Exercise objective: Look through the entries below and count the lines that contain "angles". Reply with that number only.

(Data provided begins)

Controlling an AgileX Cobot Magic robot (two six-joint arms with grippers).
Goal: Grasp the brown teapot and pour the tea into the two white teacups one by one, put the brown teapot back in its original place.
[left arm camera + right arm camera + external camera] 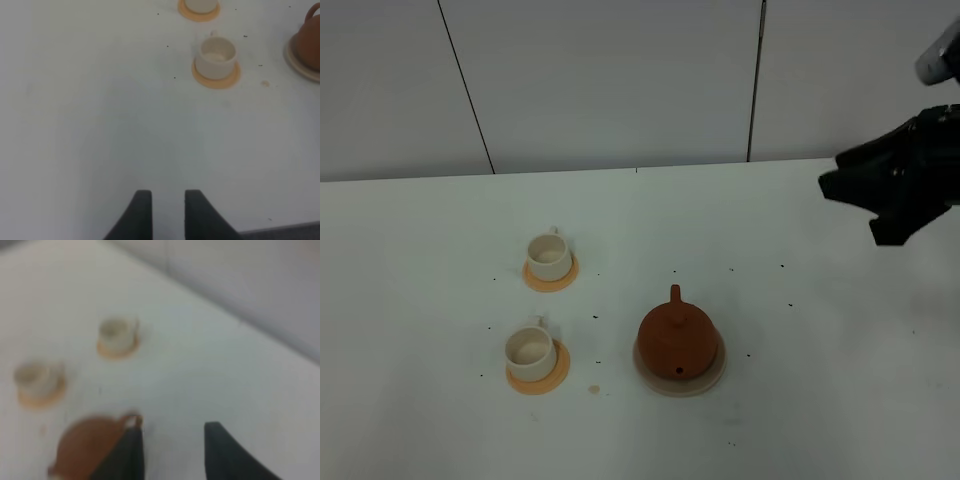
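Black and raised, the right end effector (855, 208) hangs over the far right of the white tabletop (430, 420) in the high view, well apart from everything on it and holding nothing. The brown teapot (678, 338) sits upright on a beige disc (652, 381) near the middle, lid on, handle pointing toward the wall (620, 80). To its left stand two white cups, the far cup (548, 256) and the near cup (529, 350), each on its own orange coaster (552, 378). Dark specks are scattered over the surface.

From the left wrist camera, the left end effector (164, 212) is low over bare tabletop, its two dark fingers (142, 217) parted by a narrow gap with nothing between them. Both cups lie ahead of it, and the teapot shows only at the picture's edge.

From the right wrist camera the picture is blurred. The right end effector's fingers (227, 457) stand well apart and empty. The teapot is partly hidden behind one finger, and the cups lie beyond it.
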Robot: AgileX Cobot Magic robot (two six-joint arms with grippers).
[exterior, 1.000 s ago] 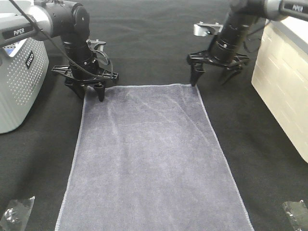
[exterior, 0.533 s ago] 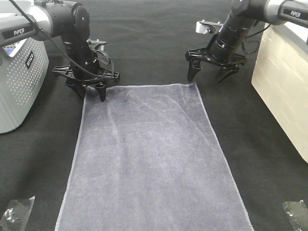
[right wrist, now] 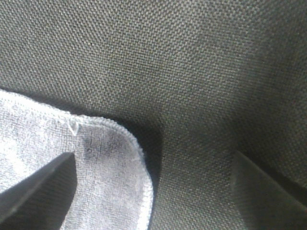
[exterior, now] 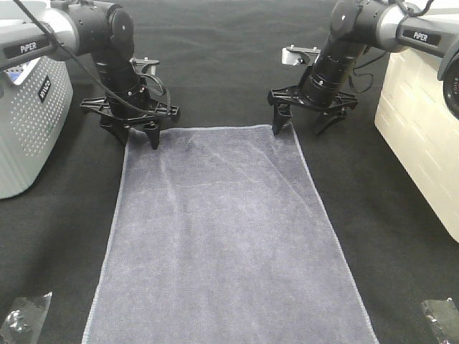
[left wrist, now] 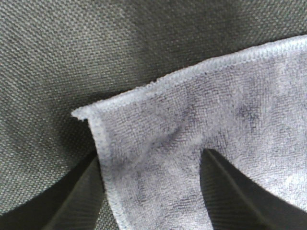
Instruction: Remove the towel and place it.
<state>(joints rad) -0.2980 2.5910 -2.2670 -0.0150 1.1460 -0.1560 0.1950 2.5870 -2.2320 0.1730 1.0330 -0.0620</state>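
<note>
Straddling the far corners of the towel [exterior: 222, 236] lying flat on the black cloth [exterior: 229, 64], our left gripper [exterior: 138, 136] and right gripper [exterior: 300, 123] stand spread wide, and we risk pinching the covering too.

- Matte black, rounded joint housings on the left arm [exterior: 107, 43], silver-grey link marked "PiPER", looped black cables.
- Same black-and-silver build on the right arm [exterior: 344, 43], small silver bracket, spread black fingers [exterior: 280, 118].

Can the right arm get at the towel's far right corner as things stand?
Probably yes. The right end effector hangs open over that corner of the towel, one finger on the cloth side, one past the hem, nothing between.
</note>
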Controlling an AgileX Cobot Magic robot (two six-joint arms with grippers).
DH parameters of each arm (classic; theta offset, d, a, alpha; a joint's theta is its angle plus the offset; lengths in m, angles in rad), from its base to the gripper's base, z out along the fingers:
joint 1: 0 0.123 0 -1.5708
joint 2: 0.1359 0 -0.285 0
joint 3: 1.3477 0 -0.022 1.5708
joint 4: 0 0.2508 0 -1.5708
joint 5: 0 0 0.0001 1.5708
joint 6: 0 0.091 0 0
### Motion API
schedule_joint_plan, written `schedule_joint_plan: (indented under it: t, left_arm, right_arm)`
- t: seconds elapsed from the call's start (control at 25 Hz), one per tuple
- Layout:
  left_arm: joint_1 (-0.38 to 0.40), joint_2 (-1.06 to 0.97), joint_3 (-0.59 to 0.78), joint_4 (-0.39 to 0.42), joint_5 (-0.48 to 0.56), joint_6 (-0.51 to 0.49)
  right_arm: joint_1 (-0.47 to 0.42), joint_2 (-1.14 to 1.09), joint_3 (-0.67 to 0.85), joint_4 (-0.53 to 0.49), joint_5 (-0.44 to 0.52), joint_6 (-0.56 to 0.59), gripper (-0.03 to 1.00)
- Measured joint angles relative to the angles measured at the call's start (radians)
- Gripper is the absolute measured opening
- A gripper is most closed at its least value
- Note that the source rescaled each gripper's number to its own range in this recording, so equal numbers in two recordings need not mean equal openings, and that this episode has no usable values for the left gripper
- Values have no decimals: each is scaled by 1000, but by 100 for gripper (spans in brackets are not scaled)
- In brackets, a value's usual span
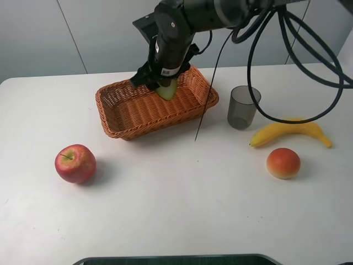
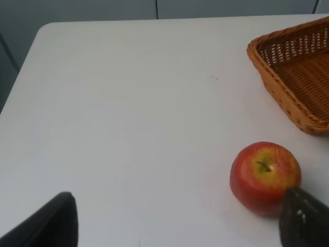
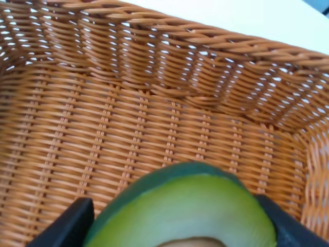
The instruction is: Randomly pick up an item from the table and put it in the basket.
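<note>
no legible text anywhere.

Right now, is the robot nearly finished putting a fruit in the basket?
Nearly. Done: the avocado half is picked up, off the table. In hand: the right claw grips it over the floor of the basket, between its woven walls. Left to do: open the claw so the avocado half drops in, then lift the arm clear.
</note>
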Motion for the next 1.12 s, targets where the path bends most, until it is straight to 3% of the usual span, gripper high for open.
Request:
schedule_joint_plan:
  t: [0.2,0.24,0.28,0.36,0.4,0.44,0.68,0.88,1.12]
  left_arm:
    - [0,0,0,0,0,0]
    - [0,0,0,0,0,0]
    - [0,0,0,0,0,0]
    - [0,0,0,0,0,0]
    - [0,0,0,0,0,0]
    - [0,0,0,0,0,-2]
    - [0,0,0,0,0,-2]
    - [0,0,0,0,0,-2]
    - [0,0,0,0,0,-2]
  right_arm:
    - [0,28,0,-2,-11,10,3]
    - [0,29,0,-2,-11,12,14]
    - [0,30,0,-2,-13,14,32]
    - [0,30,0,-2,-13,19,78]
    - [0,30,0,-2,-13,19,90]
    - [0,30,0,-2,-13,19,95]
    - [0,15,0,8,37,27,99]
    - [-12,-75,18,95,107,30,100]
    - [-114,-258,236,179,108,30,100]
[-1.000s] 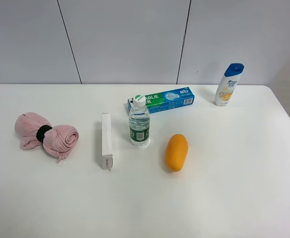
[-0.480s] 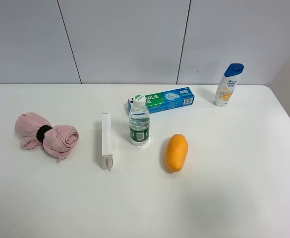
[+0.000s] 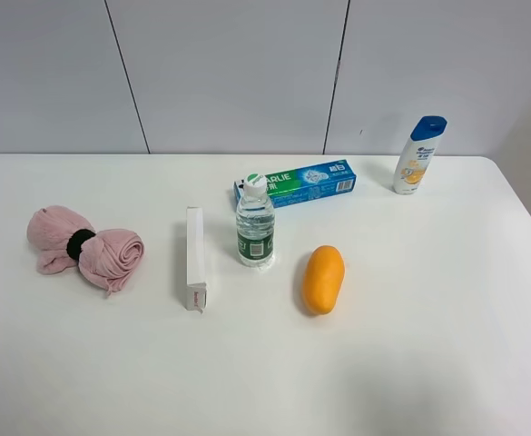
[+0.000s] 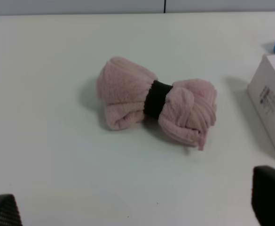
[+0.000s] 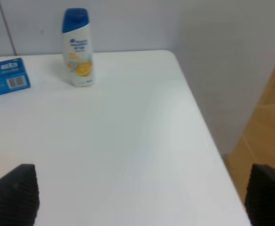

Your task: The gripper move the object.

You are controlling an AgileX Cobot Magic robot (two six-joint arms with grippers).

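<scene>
Left wrist view — left gripper (image 4: 136, 214) fingers (image 4: 270, 193) spread wide, empty, pink towel bundle (image 4: 157, 100) untouched.

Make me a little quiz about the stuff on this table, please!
1. True or false: the pink towel bundle is at the left end of the table.
2. Which thing lies nearest the water bottle? A) shampoo bottle B) toothpaste box C) towel bundle
3. Fill in: the left hand has its fingers spread wide and is holding ____.

Key: 1 true. 2 B. 3 nothing; the towel bundle lies untouched on the table ahead of it.
</scene>
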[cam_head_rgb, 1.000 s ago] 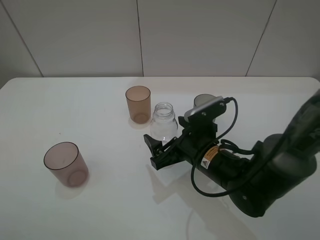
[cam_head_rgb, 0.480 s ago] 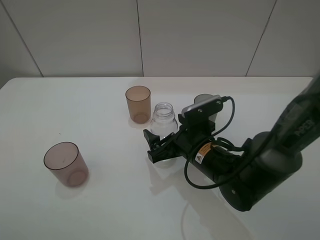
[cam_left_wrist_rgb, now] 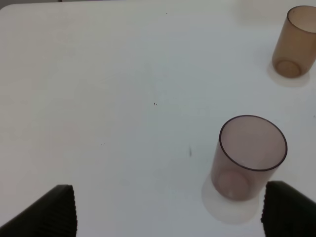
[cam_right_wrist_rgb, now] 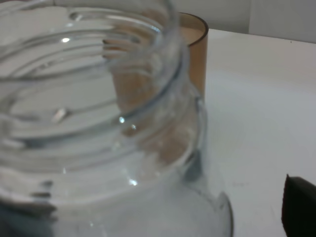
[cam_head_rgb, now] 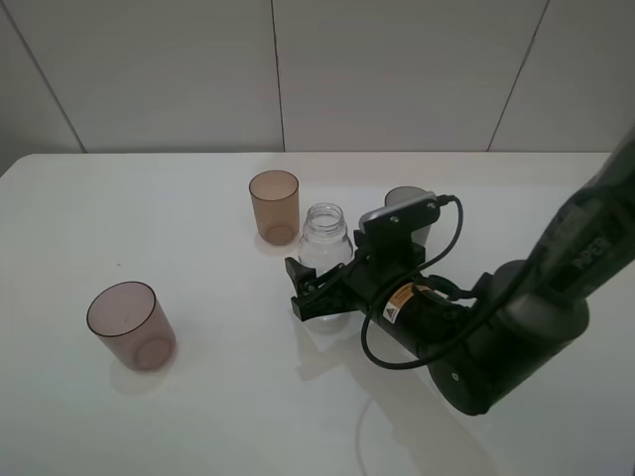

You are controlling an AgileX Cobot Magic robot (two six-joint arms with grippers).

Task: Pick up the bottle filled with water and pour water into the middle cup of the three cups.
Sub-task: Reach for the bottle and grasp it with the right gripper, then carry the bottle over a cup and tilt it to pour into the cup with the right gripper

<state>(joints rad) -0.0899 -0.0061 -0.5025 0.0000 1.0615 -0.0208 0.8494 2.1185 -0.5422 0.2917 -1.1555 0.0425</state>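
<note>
Fingers (cam_head_rgb: 298,273) of the right gripper (cam_head_rgb: 306,293) are spread wide apart. The bottle (cam_head_rgb: 325,238) stands upright on the white table (cam_head_rgb: 198,416), in the gap between them, with no cap on. I cannot tell if the fingers touch it. In the right wrist view the bottle (cam_right_wrist_rgb: 98,123) fills almost the whole picture, and one black finger (cam_right_wrist_rgb: 298,205) peeks in at the edge.

Just beside the bottle, on its left in the high view, stands the middle cup (cam_head_rgb: 274,206), the orange-brown one. It is upright. The wrist view shows this cup (cam_right_wrist_rgb: 195,54) right behind the bottle's neck.

There are three cups and one bottle. The grey cup (cam_head_rgb: 402,195) is mostly hidden behind the right arm's camera. The mauve-brown cup (cam_head_rgb: 131,325) stands well apart, at the left near the front of the table.

The left gripper (cam_left_wrist_rgb: 170,212) is spread wide too and holds nothing. Its view shows two cups, the mauve-brown cup (cam_left_wrist_rgb: 249,158) close by and the orange-brown cup (cam_left_wrist_rgb: 295,42) farther off.
</note>
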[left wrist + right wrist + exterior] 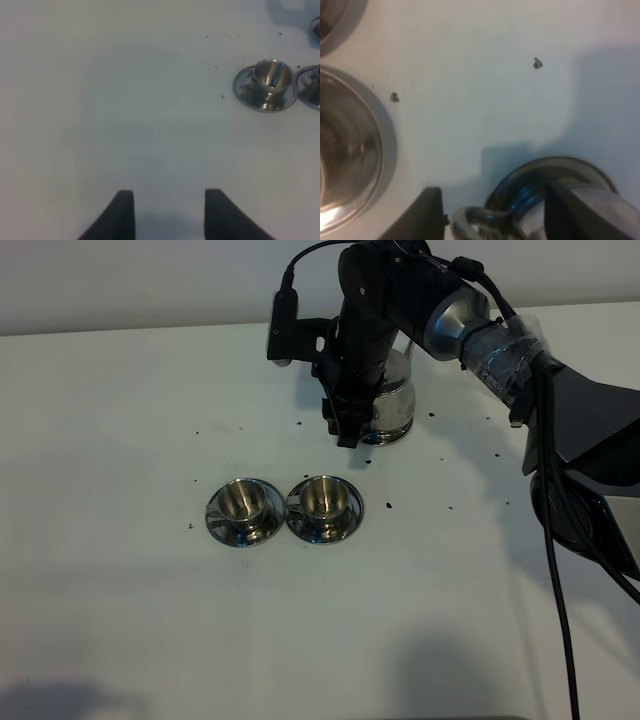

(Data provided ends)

Exercise response: 2